Victoria expands land tax discounts coverage for build-to-rent investors

By Gerv Tacadena | 13 Oct 2021

The Victorian government has expanded its build-to-rent scheme as part of its initiative to reward investors for contributing to increase the state's housing supply.

The Victorian government has expanded its build-to-rent scheme as part of its initiative to reward investors for contributing to increase the state's housing supply.

Under the expanded scheme, eligible build-to-rent developments that are completed and operational between 2021 and 2032 will be eligible for a 50% land tax discount and a full exemption from the absentee owner surcharge (AOS).

The scheme was originally intended to end in 2040 but its expanded version now provides a full 30-year concession for projects completed by the end of 2032.

State Treasurer Tim Pallas said this move will contribute to the state's efforts in boosting housing supply and in stimulating the local economy.

"This will not only ensure Victorians have access to more rental homes and a greater range of housing options — it will create thousands of jobs as we rebuild from the coronavirus pandemic," he said.

“Home has never felt as important as in the past 20 months and this initiative will ensure Victorians have access to safe and secure rental properties for a long time in the future.”

The build-to-rent scheme was first announced in the Victorian Budget 2020-21 as part of the state's ambitious $5.3bn Big Housing Build.

In 2018, the state approved the first ever build-to-rent development, which was a 60-level apartment block on City Rd, Southbank.

"Encouraging BTR will increase the supply of new, large-scale housing for longer-term renting. It can grow our stock of affordable and social housing, expanding housing choices for Victorians," Mr Pallas said.

The state green-lit the construction of what could be Australia’s biggest build-to-rent project, which is soon to rise in Melbourne’s South Yarra.

New policy on windfall gains tax

The Victorian government also recently announced the presentation of the windfall gains tax into the Parliament.

Announced as part of the Victorian Budget 2021-22, the tax policy will see the total value uplift from a rezoning decision be taxed at 50% for windfalls of above $500,000, with the tax phasing in from $100,000.

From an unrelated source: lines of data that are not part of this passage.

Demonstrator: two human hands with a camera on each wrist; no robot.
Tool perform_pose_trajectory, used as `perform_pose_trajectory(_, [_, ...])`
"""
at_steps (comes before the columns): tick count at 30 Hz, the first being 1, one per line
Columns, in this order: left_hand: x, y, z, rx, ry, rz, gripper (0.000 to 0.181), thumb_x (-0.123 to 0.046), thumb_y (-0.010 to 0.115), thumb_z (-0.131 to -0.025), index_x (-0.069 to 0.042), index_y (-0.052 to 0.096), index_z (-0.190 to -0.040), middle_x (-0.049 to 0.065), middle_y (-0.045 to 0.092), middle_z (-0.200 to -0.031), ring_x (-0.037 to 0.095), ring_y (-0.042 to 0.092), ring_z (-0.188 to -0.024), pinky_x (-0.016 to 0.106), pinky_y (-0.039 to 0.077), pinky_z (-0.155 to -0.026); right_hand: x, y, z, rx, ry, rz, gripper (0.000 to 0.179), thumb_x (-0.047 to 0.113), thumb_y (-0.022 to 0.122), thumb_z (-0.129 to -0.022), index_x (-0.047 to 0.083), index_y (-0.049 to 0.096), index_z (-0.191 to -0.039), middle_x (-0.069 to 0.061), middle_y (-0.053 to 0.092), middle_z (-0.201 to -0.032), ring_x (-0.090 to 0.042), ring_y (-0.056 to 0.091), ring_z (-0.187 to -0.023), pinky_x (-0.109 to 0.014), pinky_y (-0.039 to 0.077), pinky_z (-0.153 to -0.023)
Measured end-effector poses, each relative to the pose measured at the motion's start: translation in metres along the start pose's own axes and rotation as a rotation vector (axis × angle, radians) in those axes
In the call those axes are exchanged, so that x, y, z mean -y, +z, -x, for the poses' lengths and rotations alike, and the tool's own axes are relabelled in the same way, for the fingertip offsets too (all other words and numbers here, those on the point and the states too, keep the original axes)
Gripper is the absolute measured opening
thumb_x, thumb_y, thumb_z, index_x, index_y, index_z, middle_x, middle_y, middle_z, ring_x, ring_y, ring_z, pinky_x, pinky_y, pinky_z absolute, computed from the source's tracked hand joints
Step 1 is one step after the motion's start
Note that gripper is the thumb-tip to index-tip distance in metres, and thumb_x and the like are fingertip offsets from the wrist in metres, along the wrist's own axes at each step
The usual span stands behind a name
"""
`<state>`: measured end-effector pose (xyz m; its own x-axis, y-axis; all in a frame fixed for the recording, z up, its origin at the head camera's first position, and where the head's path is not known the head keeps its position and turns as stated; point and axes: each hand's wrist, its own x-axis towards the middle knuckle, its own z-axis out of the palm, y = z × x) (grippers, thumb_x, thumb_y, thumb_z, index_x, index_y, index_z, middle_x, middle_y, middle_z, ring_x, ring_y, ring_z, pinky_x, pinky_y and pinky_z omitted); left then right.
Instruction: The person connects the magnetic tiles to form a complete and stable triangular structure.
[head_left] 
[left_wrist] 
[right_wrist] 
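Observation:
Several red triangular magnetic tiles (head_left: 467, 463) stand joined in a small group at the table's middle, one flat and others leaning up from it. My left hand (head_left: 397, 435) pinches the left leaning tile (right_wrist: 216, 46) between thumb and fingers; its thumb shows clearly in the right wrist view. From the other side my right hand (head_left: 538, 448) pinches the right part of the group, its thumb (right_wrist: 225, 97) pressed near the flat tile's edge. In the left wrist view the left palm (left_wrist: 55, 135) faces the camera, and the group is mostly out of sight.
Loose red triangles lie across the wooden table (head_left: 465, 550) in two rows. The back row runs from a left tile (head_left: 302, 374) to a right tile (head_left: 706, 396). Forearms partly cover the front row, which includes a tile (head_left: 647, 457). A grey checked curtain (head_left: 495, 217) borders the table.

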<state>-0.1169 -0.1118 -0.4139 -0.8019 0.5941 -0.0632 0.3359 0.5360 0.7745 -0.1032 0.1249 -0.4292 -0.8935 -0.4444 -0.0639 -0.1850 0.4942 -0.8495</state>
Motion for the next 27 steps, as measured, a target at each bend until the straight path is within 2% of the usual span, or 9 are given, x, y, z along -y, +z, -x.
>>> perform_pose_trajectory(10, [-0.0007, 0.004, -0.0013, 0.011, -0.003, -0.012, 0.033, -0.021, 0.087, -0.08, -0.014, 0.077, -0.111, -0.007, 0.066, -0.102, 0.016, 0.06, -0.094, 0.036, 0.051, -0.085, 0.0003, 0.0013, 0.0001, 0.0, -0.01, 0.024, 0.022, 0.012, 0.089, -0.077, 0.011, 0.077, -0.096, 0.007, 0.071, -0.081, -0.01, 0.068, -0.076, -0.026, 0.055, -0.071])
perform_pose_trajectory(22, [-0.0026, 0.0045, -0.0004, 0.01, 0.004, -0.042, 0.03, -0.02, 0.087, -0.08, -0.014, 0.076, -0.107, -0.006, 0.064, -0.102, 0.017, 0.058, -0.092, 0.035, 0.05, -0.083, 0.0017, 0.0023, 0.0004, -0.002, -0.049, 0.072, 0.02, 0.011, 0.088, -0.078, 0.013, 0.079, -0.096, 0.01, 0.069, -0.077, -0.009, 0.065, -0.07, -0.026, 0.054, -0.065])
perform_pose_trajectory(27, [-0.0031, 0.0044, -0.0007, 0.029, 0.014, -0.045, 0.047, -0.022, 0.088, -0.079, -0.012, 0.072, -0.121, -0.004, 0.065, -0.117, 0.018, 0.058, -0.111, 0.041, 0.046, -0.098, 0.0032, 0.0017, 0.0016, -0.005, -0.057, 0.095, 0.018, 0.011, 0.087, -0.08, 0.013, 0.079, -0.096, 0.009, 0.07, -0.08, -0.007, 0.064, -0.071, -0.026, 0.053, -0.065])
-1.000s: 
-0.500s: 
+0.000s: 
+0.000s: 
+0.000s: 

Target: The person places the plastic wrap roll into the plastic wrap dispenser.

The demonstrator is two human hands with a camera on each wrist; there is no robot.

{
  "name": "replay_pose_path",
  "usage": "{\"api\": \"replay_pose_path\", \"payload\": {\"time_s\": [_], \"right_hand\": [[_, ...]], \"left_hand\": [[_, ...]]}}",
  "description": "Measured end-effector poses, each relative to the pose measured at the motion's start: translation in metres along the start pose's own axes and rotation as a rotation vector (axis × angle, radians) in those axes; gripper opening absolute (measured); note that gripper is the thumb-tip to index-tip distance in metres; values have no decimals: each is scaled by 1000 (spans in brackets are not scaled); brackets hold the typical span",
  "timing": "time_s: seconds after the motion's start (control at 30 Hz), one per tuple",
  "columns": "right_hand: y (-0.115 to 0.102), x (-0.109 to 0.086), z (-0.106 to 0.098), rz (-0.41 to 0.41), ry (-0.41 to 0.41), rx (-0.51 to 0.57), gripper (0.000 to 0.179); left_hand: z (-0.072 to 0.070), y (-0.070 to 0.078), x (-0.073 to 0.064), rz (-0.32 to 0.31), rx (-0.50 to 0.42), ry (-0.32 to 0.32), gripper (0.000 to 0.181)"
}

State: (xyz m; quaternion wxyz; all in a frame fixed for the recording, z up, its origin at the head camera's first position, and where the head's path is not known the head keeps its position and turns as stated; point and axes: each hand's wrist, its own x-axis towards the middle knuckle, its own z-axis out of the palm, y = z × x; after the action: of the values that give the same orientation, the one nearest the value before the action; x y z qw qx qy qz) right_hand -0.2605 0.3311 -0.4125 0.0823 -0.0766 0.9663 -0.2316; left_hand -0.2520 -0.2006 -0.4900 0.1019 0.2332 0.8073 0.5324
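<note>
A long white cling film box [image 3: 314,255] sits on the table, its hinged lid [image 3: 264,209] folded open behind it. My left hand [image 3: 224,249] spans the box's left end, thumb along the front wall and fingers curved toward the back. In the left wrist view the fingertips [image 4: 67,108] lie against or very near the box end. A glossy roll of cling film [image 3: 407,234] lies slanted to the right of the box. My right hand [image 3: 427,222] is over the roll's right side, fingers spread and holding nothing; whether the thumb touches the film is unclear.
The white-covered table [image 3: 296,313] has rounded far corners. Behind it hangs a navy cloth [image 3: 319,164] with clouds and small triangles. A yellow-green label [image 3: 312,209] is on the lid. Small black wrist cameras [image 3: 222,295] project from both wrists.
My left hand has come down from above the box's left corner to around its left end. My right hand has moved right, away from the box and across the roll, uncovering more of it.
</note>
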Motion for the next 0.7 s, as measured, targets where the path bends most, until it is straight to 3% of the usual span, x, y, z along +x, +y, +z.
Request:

This will ensure that most land holders of rezoned land would not be affected.

Residential land will be exempted from the tax, including those used for holiday homes and investment properties.

Proceeds from the tax will be used to fund services and infrastructure to Victorian communities.

"We want to ensure Victoria has a fairer tax system, with revenue from the windfall gains tax going back into Victorian schools, hospitals and public transport," Mr Pallas said.